### WHAT THE TASK ASKS:
Your task is to transcribe all of the data below exactly, omitting the images.

--- DATA EXCERPT Enclosed Below ---

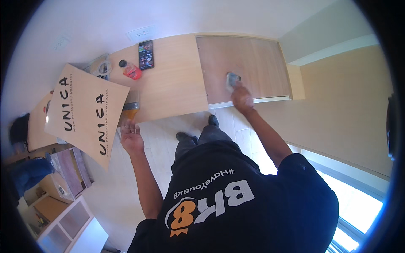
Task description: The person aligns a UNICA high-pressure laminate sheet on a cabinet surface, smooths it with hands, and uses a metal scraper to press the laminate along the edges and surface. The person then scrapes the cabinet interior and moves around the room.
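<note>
My right hand is closed on a small grey-white object, smeared by motion, so its kind is unclear. It is over the darker, reddish-brown panel set into the right part of the wooden counter. My left hand hangs at the counter's front edge with its fingers stretched out, holding nothing. Just beyond those fingers lies a wide flat brush with a yellow handle. To its left, a large pale laminate sheet with dark lettering rests at an angle, its near corner jutting past the counter edge.
On the counter lie a red drink bottle, a phone with a lit screen and a roll of tape. A tall wooden panel stands at right. White shelving is at lower left.
</note>
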Motion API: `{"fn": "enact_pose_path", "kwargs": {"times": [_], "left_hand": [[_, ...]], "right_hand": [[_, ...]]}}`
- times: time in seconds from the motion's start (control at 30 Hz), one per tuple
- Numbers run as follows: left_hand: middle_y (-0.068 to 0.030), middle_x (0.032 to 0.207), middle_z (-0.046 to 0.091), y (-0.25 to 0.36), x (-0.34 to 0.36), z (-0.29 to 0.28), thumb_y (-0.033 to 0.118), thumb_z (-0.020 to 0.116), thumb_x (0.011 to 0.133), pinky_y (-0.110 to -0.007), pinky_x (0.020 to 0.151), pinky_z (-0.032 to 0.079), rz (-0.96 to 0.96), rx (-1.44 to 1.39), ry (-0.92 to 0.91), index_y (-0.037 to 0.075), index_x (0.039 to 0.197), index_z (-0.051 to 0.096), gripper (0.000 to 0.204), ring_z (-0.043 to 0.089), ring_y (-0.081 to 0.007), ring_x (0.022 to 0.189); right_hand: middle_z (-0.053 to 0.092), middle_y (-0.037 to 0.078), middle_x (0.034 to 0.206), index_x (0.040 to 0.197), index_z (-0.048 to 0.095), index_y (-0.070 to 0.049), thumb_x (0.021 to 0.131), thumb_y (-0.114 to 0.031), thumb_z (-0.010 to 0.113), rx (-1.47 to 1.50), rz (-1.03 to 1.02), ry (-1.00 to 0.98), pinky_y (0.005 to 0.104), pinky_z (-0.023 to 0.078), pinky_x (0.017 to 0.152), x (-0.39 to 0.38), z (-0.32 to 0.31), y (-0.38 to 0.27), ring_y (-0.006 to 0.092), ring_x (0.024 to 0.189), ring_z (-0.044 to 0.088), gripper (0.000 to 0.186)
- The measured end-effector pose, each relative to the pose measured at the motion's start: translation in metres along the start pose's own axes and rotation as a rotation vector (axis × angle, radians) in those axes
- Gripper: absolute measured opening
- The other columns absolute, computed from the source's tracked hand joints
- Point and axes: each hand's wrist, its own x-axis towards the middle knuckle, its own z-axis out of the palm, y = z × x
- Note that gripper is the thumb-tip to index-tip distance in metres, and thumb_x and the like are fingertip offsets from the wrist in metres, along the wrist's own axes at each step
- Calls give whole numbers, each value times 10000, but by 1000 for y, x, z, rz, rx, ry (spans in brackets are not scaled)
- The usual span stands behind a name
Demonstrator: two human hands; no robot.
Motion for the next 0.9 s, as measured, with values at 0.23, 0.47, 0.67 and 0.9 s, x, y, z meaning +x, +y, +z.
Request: {"fn": "enact_pose_path", "kwargs": {"times": [0.23, 0.47, 0.67, 0.9], "left_hand": [[-158, 1256, 640, -110, 6, 109, 131, 690, 947, -420, 979, 512, 720, 1189, -409, -9, 1346, 571, 440, 624, -321, 1171], [-186, 1475, 496, -197, 79, 215, 265, 682, 936, -537, 1130, 357, 1023, 1767, -268, 35, 1414, 513, 556, 426, -396, 1410], [-188, 1508, 477, -204, 72, 213, 358, 601, 975, -550, 1147, 323, 1048, 1872, -244, 52, 1404, 534, 532, 388, -390, 1450], [-183, 1530, 432, -204, 70, 223, 346, 592, 965, -557, 1163, 280, 980, 1937, -215, 53, 1416, 511, 544, 332, -392, 1478]], "right_hand": [[282, 221, 1666, 1551, 414, -47, 1064, -312, 456, 275, 136, -94, 555, 224, 1245, 56, 53, -15, 392, 1542, 274, 556], [325, 147, 1665, 1512, 481, -86, 1051, -343, 493, 308, 119, -83, 565, 225, 1236, 190, 71, 30, 329, 1544, 278, 529], [373, 119, 1638, 1458, 533, -109, 976, -265, 637, 319, -41, -203, 566, 271, 1214, -3, 7, 83, 285, 1532, 311, 517], [411, 236, 1566, 1463, 511, -24, 961, -327, 662, 405, 326, 131, 588, 292, 1194, 54, 41, 84, 473, 1455, 356, 605]]}}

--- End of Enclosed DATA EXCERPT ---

### REPLY:
Task description: The person aligns a UNICA high-pressure laminate sheet on a cabinet surface, smooths it with hands, and uses a metal scraper to press the laminate along the edges and surface. The person then scrapes the cabinet interior and moves around the room.
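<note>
My right hand is closed on a small grey-white object, smeared by motion, so its kind is unclear. It is over the darker, reddish-brown panel set into the right part of the wooden counter. My left hand hangs at the counter's front edge with its fingers stretched out, holding nothing. Just beyond those fingers lies a wide flat brush with a yellow handle. To its left, a large pale laminate sheet with dark lettering rests at an angle, its near corner jutting past the counter edge.
On the counter lie a red drink bottle, a phone with a lit screen and a roll of tape. A tall wooden panel stands at right. White shelving is at lower left.
</note>
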Motion API: `{"fn": "enact_pose_path", "kwargs": {"times": [_], "left_hand": [[_, ...]], "right_hand": [[_, ...]]}}`
- times: time in seconds from the motion's start (control at 30 Hz), one per tuple
- Numbers run as follows: left_hand: middle_y (-0.068 to 0.030), middle_x (0.032 to 0.207), middle_z (-0.046 to 0.091), y (-0.25 to 0.36), x (-0.34 to 0.36), z (-0.29 to 0.28), thumb_y (-0.033 to 0.118), thumb_z (-0.020 to 0.116), thumb_x (0.011 to 0.133), pinky_y (-0.110 to -0.007), pinky_x (0.020 to 0.151), pinky_z (-0.032 to 0.079), rz (-0.96 to 0.96), rx (-1.44 to 1.39), ry (-0.92 to 0.91), index_y (-0.037 to 0.075), index_x (0.039 to 0.197), index_z (-0.051 to 0.096), gripper (0.000 to 0.204), ring_z (-0.043 to 0.089), ring_y (-0.081 to 0.007), ring_x (0.022 to 0.189); right_hand: middle_z (-0.053 to 0.092), middle_y (-0.037 to 0.078), middle_x (0.034 to 0.206), index_x (0.040 to 0.197), index_z (-0.048 to 0.095), index_y (-0.070 to 0.049), thumb_x (0.021 to 0.131), thumb_y (-0.114 to 0.031), thumb_z (-0.010 to 0.113), rx (-1.47 to 1.50), rz (-1.03 to 1.02), ry (-1.00 to 0.98), pinky_y (0.005 to 0.104), pinky_z (-0.023 to 0.078), pinky_x (0.017 to 0.152), x (-0.39 to 0.38), z (-0.32 to 0.31), y (-0.38 to 0.27), ring_y (-0.006 to 0.092), ring_x (0.024 to 0.189), ring_z (-0.044 to 0.088), gripper (0.000 to 0.186)
- The measured end-effector pose, each relative to the pose measured at the motion's start: translation in metres along the start pose's own axes and rotation as a rotation vector (axis × angle, radians) in those axes
- Gripper: absolute measured opening
- The other columns absolute, computed from the source's tracked hand joints
- Point and axes: each hand's wrist, its own x-axis towards the middle knuckle, its own z-axis out of the palm, y = z × x
- Note that gripper is the thumb-tip to index-tip distance in metres, and thumb_x and the like are fingertip offsets from the wrist in metres, along the wrist's own axes at each step
- Calls give whole numbers, each value times 10000, but by 1000 for y, x, z, rz, rx, ry (spans in brackets are not scaled)
- The usual span stands behind a name
Demonstrator: two human hands; no robot.
Motion for the next 0.9 s, as measured, with values at 0.23, 0.47, 0.67 and 0.9 s, x, y, z meaning +x, +y, +z.
Request: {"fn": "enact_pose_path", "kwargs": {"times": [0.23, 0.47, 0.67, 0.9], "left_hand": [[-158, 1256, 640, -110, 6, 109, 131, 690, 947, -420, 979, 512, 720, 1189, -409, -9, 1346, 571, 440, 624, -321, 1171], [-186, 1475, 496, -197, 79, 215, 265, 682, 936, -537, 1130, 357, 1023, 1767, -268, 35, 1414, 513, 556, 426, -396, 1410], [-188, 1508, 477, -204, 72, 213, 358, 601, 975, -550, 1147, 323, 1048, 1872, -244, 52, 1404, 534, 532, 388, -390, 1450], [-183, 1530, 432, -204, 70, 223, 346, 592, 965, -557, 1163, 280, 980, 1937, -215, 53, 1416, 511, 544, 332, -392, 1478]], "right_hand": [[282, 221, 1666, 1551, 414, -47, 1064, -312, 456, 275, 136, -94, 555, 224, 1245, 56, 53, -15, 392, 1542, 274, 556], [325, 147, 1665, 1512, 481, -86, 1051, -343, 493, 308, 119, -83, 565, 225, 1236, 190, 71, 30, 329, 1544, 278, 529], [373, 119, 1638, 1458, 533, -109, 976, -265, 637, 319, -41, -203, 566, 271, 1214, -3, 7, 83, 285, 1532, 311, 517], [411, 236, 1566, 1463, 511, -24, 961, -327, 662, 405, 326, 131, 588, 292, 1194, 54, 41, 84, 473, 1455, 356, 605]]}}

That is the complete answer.